Bazı yazarlar tek aşamalı kombine tamir yöntemi bildirmişlerdir.[8-12] Burada alt ekstremite perfüzyonu için laparotomi ile supraçölyak aort kullanılmış, daha sonra da ekstraanatomik baypasın distal ucu bu bölgeye anastomoze edilmiştir. Aynı şekilde başka bir yazar da sınırlı cerrahi alan nedeniyle batın ekplorasyonu yapmak zorunda kalmıştır.[7] Ayrıca eş zamanlı sternotomi ve sol torakotomi ile total arkus replasmanını koarkte segmentin çıkarılarak yapıldığı olgular da vardır.[10]
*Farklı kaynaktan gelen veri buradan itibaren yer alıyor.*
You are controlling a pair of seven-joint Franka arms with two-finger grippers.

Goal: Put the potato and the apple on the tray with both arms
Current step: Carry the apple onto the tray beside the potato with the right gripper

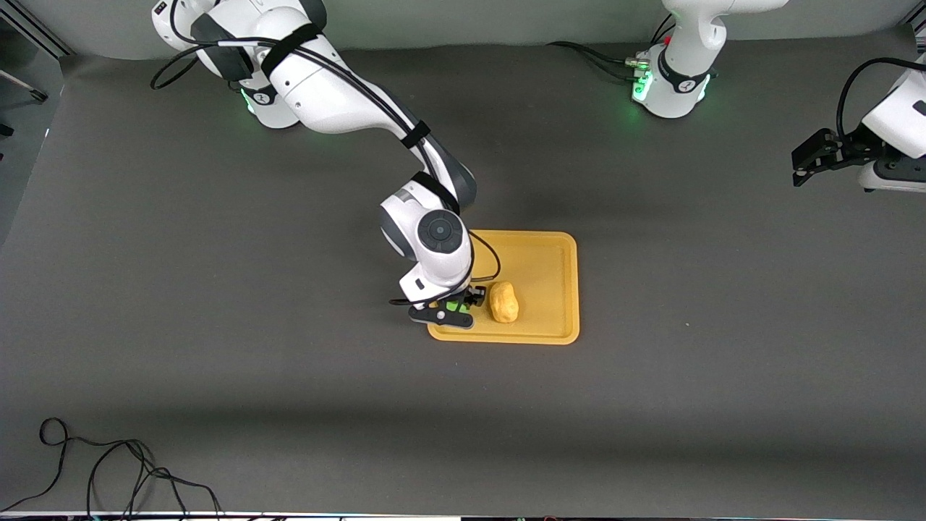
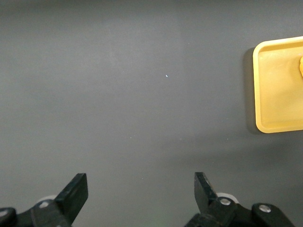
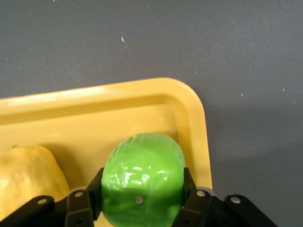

Bizim olgumuzda var olan genel durum bozukluğu nedeniyle öncelikli olarak diseksiyon tamiri yapıldı. Aksiller arter kanülasyonu ile kardiyopulmoner dolaşıma girildi. Burada önemli bir nokta da tüm vücut perfüzyonunun sağlanabilmesidir. Bu olgularda koarkte segmentin üst ve alt bölgelerin perfüzyonu için ya iki farklı bölgenin kanüle edilmesi[5,8,10] ya da koarktasyon etrafındaki kollaterallerin yeterli perfüzyonu sağlayabileceği göz önünde bulundurularak tek bölgenin kanülasyonu yapılır.[3,4,9] Aksiller arter kanülasyonu ile yeterli serebral perfüzyon sağlanabilir, koarkte segmentin alt bölgesindeki uç organ perfüzyonu için idrar takibi yapılabilir ve yeterli idrar çıkışı olmazsa femoral arterden ikinci bir kanülasyon uygulanabilir.[3] Sadece femoral arter kanülasyonu yapmak retrograd embolizasyona yol açabildiği gibi yeterli serebral perfüzyon da sağlamayabilir.[3] Biz de ameliyat sırasında idrar takibi yaparak distal perfüzyonu değerlendirmeye çalıştık ve herhangi bir sorun yaşamadık. Hastada ameliyat sırası ve sonrası herhangi bir perfüzyon eksikliğine bağlı son organ hasarı gelişmedi. Bu durum tek anatomik bölge kanülasyonunun koarktasyon tamir edilmese bile yeterli olabildiğini göstermektedir. Ayrıca iki aşamalı ameliyatlarda hipotermik sirkulatuvar arrest ve kardiyopulmoner baypas süreleri daha kısadır, hipotermi derecesi de daha yüksektir. Bu durumda hastanın komplikasyon riskinin azalması beklenir ki, bazı yazarlar da bu durumu vurgulamışlardır.[3,4]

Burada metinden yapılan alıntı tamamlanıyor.